──────── MATERIAL PROVIDED

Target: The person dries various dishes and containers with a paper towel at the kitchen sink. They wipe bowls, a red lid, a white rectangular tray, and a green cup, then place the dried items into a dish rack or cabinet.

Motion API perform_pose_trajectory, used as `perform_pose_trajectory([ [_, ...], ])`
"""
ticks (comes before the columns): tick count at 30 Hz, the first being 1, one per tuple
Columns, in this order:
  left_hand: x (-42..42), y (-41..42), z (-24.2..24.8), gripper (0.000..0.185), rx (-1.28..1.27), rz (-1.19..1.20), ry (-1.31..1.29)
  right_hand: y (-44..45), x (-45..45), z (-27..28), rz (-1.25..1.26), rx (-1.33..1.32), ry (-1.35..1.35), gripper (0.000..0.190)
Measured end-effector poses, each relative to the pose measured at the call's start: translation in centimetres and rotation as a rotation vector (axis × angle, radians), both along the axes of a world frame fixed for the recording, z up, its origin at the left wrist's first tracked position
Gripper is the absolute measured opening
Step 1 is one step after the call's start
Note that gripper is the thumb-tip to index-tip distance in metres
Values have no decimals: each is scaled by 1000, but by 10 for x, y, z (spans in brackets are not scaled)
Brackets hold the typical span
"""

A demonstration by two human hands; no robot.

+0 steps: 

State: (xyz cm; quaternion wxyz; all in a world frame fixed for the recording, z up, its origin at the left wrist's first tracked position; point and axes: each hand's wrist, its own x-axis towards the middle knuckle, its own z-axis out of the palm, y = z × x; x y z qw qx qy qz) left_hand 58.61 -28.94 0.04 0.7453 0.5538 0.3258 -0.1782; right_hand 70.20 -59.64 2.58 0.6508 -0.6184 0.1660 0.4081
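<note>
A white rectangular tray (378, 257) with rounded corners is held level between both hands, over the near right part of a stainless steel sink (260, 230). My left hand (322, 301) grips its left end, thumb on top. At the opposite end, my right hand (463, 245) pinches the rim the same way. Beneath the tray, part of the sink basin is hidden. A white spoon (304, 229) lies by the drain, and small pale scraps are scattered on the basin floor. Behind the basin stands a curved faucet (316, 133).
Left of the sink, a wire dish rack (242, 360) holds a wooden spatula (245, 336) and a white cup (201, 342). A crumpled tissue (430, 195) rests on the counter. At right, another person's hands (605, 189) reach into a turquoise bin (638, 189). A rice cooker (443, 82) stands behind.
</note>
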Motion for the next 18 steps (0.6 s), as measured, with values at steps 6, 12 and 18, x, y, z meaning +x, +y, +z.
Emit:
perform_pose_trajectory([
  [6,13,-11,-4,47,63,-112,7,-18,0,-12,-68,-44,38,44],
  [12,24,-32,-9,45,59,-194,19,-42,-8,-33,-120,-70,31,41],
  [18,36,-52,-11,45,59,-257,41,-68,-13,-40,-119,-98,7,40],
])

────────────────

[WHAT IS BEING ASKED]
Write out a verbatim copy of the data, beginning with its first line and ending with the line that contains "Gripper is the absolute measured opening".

[RESPONSE AREA]
Target: The person dries various dishes and containers with a paper towel at the kitchen sink. They wipe bowls, a red lid, a white rectangular tray, and a green cup, then place the dried items into a dish rack or cabinet.

Motion API perform_pose_trajectory, used as `perform_pose_trajectory([ [_, ...], ])`
"""
ticks (comes before the columns): tick count at 30 Hz, the first being 1, one per tuple
Columns, in this order:
  left_hand: x (-42..42), y (-41..42), z (-24.2..24.8), gripper (0.000..0.185), rx (-1.28..1.27), rz (-1.19..1.20), ry (-1.31..1.29)
  right_hand: y (-44..45), x (-45..45), z (-27..28), rz (-1.25..1.26), rx (-1.33..1.32), ry (-1.35..1.35), gripper (0.000..0.190)
Measured end-effector poses, each relative to the pose measured at the call's start: translation in centimetres and rotation as a rotation vector (axis × angle, radians), both along the axes of a world frame fixed for the recording, z up, its origin at the left wrist's first tracked position
Gripper is the absolute measured opening

This completes the answer to the exercise.